Glove

 

Progetto Vincitore “Call for Entry 2014”

 

“Ho odiato mio padre per gran parte della mia vita”.

Avevo appena cinque anni quando mio padre ebbe un crollo dovuto al disturbo bipolare e venne mandato in una clinica psichiatrica. Gli eventi traumatici che ne seguirono furono determinanti per la mia relazione con lui: attacchi violenti seguiti da intere giornate passate a dormire sul divano, doverlo recuperare e mettere a letto dopo l’ennesima sbronza, le telefonate nel cuore della notte quando non sapeva dove andare, i soldi per pagare la cauzione e tirarlo fuori di galera.
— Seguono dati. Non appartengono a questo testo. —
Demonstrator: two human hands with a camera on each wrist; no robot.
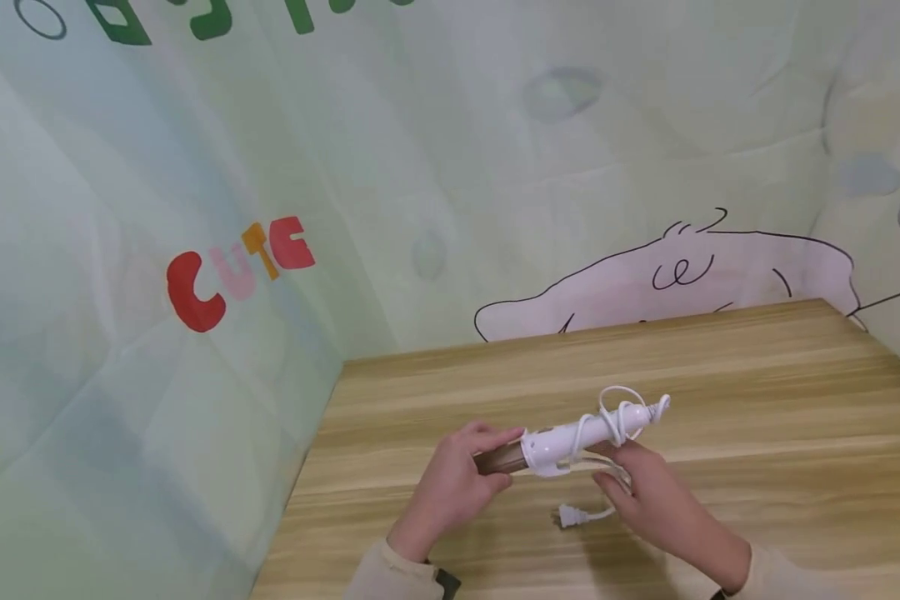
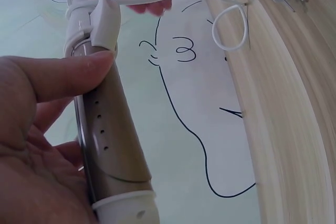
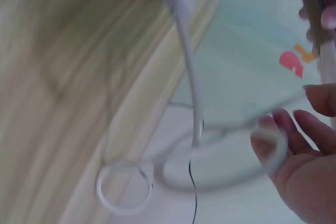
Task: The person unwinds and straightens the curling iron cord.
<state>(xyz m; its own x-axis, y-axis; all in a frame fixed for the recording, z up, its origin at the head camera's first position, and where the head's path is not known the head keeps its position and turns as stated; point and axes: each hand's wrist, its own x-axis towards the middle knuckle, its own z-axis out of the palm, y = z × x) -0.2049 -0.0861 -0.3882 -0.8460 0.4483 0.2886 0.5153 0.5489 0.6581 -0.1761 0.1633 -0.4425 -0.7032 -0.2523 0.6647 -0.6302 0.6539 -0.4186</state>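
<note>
A curling iron with a white handle [image 1: 570, 442] and a brown barrel [image 2: 113, 129] is held above the table, tilted up to the right. My left hand [image 1: 456, 477] grips the barrel, thumb along one side and fingers on the other. White power cord [image 3: 190, 72] winds loosely around the handle, with loops hanging off it. Just below the handle, my right hand [image 1: 656, 498] holds part of this cord between thumb and curled fingers. From there the cord's two-prong plug [image 1: 572, 516] dangles over the table. The right wrist view is partly blurred.
The wood-grain table [image 1: 720, 375] lies under both hands. Behind it and to the left hang pale green printed sheets, with a "CUTE" lettering [image 1: 197, 292] and a line-drawn white figure [image 1: 757, 258] at the table's back edge.
</note>
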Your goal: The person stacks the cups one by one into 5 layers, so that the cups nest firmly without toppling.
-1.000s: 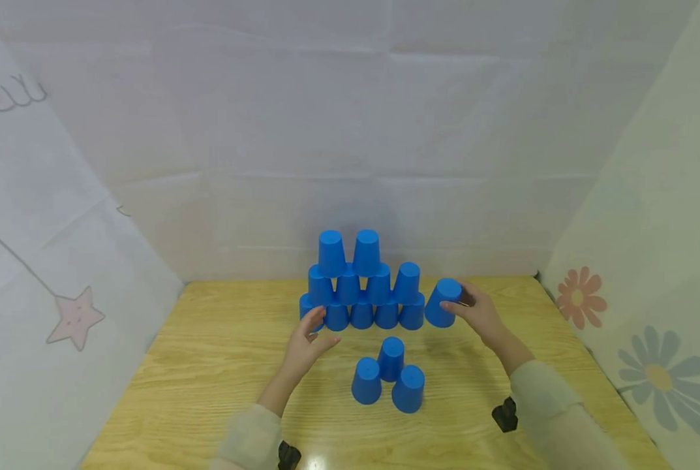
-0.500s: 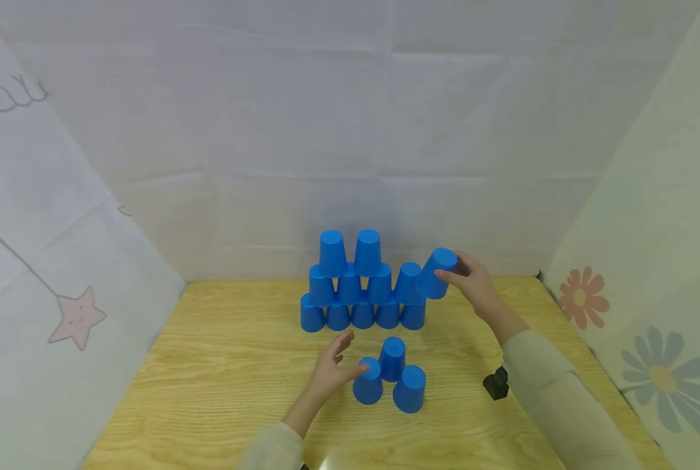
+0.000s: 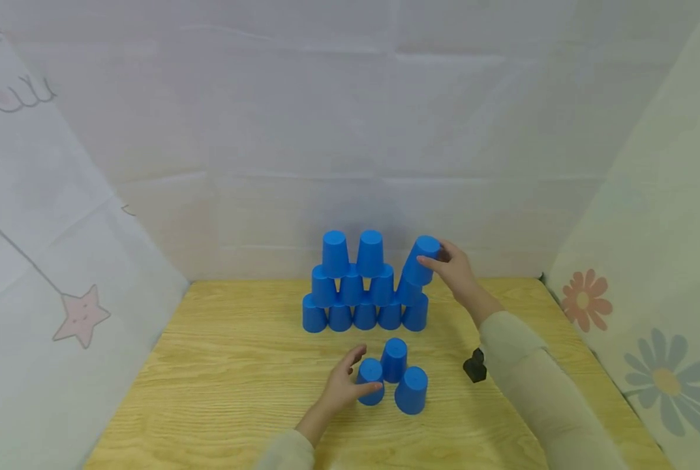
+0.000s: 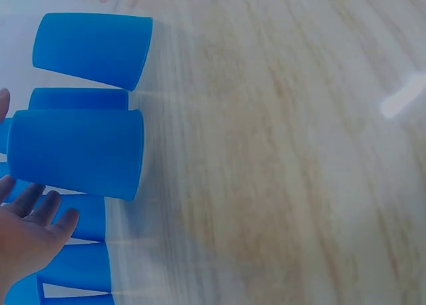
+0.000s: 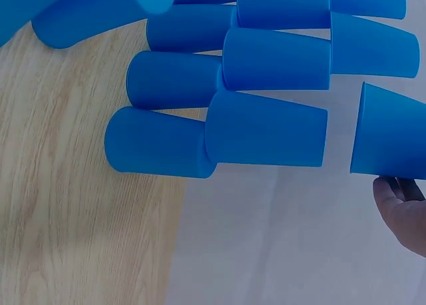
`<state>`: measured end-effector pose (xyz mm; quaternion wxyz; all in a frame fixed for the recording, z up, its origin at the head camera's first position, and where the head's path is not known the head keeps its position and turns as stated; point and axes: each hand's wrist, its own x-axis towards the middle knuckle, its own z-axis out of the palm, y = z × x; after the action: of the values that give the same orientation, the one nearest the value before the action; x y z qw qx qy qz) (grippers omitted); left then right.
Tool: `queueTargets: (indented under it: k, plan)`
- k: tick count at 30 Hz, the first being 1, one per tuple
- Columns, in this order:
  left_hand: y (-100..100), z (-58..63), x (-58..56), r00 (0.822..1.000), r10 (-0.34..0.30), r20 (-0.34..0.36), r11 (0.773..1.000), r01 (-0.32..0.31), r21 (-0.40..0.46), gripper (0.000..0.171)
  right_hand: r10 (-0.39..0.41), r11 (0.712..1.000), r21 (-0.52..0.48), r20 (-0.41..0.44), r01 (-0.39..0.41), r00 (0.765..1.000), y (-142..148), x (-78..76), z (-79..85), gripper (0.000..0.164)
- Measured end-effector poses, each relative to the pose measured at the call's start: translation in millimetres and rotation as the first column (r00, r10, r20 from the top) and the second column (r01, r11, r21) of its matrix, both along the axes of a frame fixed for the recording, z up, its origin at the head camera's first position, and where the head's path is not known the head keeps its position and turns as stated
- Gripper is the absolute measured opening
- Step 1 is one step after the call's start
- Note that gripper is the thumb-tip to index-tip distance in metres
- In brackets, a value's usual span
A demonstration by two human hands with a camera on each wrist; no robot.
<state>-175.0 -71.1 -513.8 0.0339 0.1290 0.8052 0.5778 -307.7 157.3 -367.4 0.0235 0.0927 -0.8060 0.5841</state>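
Observation:
My right hand (image 3: 460, 277) grips an upside-down blue cup (image 3: 421, 261) above the right end of a cup pyramid. In the right wrist view, a gap shows between the held cup's rim (image 5: 393, 135) and the second-row cup (image 5: 269, 128) below it. Two cups, the left one (image 3: 334, 254) and its neighbour (image 3: 370, 253), stand on the third level. My left hand (image 3: 340, 390) has its thumb and fingers spread around the left cup (image 3: 370, 371) of three standing in front. In the left wrist view, its fingers (image 4: 46, 208) lie close to that cup (image 4: 76, 152).
The other two front cups, one behind (image 3: 394, 359) and one to the right (image 3: 411, 390), stand upside down on the wooden table (image 3: 220, 378). A bottom row of several cups (image 3: 340, 316) carries the pyramid. A pale cloth backdrop (image 3: 303, 130) hangs close behind it.
My right hand has lifted its cup from beside the pyramid and moved it left, over the right end. My left hand has come from the pyramid's left side to the front cups.

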Motion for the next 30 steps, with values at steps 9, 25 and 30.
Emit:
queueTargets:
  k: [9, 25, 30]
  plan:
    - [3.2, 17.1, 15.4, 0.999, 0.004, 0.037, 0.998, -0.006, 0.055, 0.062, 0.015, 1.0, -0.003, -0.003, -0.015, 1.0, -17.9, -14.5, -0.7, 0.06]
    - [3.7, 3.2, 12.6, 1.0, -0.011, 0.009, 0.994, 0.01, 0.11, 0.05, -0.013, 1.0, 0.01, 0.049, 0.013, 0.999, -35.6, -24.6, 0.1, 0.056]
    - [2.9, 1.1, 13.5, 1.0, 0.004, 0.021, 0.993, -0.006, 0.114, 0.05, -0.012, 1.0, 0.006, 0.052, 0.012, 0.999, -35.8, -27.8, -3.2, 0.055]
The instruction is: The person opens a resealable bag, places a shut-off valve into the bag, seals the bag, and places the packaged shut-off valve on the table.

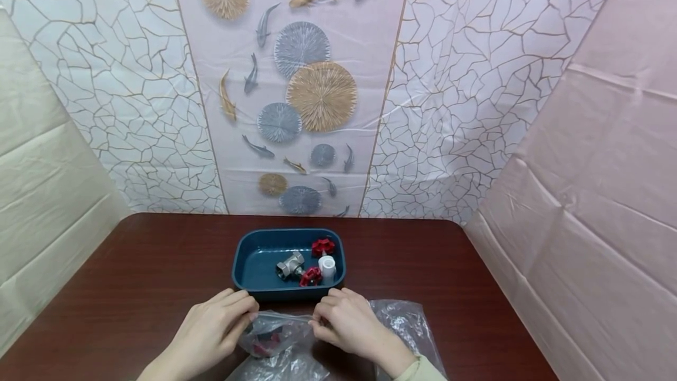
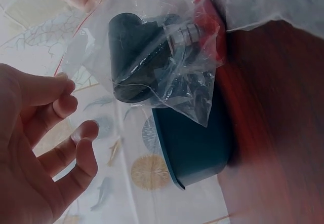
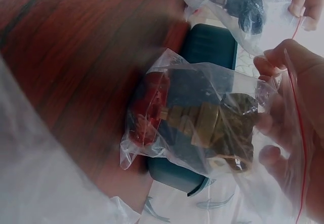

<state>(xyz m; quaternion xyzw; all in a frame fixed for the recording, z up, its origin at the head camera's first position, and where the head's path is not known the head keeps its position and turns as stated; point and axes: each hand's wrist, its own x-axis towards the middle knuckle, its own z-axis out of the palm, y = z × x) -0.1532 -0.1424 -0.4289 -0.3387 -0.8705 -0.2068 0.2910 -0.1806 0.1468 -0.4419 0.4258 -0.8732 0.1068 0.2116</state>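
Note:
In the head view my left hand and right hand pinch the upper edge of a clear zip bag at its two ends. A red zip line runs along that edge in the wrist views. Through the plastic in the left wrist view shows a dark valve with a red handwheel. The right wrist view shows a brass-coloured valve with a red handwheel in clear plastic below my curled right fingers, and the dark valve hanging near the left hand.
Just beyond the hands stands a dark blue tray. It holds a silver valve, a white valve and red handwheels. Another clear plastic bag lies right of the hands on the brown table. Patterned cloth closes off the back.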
Per gran parte della mia vita ho provato rabbia, imbarazzo e vergogna per chi e cosa era diventato. E’ morto nel 1992. Ho messo le sue ceneri dentro un armadio e mi sono lasciato tutto alle spalle – o almeno, questo è ciò che pensavo.

Nel 2011 ho dato il via a un progetto fotografico intitolato Glove (Guanto), cercando di riuscire a ricreare un rapporto con mio padre esplorando quello che sarebbe potuto essere un rapporto normale, da adulti, con lui. Ho iniziato immaginando che lui vivesse con me, fotografando gli oggetti in casa mia che gli appartenevano: un portafogli sul comodino, il rasoio sul lavandino in bagno, un guanto da baseball nello sgabuzzino. Li ho fotografati in grande e direttamente, nel tentativo di dissolvere i ricordi nella mia testa di un uomo fragile, fallito, sostituendoli con immagini forti e mascoline.

Un passo dopo l’altro, il processo si è integrato sempre più alle immagini create. Ho scavato nel suo passato professionale, scoprendo un uomo diverso da quello che avevo conosciuto – un uomo di cui potevo essere fiero: capitano della sua confraternita, miglior venditore a IBM e 3M, Presidente dei NY Jacees, MBA a Seton Hall (preso diversi anni DOPO il suo crollo psicologico). Ho fotografato un anello del college, un libro intitolato “Come farsi degli amici e influenzare gli altri”, una valigia. Immagini che hanno colmato un vuoto enorme con una storia ammirevole.